Whatever I do, it's a few months of pain and then I'll have the results of it for the rest of my life. I think that provides a useful perspective. I should take time to think, but really, I know what I'm going to do and it's terrifying. However, step one is to wait.

2 comments:

PamelaTrounstine said...

One place I wonder if things are different... Of course you think getting a job and then taking sick leave is bad, but is it viewed the same way in the UK as it would be here? Maybe leave policies and norms are different and offer more leeway. And what happens if you say yes.. and it becomes your turn, and you ask to postpone because it'd be a month before you graduate... would they consider that grounds to question you wanting the surgery at all, or would it be understood that life has competing desirable stuff to contend with?
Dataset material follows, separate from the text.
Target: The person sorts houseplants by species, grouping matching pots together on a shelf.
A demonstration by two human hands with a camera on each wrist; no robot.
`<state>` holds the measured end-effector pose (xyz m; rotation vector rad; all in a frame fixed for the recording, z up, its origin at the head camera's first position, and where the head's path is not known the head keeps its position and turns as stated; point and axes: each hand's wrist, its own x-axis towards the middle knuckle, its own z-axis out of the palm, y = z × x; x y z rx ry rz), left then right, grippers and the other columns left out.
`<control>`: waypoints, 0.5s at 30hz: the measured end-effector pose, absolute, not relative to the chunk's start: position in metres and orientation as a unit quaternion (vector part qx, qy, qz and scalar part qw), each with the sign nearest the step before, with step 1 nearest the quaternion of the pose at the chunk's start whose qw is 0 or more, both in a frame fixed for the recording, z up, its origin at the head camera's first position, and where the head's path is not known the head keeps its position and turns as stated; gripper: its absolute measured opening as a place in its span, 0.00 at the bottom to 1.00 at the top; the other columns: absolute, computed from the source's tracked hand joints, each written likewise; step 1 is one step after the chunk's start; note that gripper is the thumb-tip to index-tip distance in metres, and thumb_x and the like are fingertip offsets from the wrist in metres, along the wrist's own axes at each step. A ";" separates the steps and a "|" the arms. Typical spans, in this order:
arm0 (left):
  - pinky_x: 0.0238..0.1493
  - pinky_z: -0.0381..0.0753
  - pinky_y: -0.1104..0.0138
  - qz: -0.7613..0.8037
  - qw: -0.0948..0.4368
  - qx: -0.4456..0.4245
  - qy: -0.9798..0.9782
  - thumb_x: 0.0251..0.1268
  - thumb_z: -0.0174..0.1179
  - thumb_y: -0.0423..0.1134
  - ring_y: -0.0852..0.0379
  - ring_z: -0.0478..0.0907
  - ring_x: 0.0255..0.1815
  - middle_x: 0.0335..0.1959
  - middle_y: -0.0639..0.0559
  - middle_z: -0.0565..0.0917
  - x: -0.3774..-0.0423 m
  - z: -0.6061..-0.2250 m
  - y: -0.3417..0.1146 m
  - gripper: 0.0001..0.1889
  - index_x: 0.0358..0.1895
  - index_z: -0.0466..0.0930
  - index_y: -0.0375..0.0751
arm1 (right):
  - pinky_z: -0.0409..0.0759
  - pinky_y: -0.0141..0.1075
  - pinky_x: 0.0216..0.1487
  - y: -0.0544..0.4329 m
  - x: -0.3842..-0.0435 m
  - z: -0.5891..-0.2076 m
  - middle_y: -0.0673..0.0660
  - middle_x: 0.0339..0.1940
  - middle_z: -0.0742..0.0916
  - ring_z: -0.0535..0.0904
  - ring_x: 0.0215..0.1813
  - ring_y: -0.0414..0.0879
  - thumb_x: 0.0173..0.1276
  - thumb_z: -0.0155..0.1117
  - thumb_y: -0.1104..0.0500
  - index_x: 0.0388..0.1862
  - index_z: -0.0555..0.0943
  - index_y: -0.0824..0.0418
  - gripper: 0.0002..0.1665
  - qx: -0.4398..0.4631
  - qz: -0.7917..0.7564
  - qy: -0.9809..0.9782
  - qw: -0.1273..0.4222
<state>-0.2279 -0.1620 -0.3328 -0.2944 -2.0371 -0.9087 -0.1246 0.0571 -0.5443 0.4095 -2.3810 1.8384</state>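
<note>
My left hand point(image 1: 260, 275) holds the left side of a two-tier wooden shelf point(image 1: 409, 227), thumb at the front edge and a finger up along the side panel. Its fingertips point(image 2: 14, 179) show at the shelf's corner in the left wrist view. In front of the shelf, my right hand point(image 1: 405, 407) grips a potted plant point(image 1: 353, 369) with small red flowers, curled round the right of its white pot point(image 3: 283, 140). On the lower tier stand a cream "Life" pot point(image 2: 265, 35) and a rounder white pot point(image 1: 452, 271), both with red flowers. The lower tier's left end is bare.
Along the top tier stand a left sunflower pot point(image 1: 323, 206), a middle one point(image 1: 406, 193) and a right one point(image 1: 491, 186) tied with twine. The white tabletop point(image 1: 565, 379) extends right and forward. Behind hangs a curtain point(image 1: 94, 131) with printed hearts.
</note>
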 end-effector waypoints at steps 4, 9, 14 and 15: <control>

You don't have to answer, just some stuff to ponder as you sort out the bigger decisions.

Charles Céleste Hutchins said...

I think if I get a job as a lecturer, I need to be around for term time.

I'm not at risk of losing my referral due to hesitancy / delay.

There is some risk about funding, though, since the new government has decided to completely change the funding structure of the NHS. My PCT seems to be good about funding trans stuff, but others aren't. In the future, there will be a different structure that might have different criteria for allocating resources.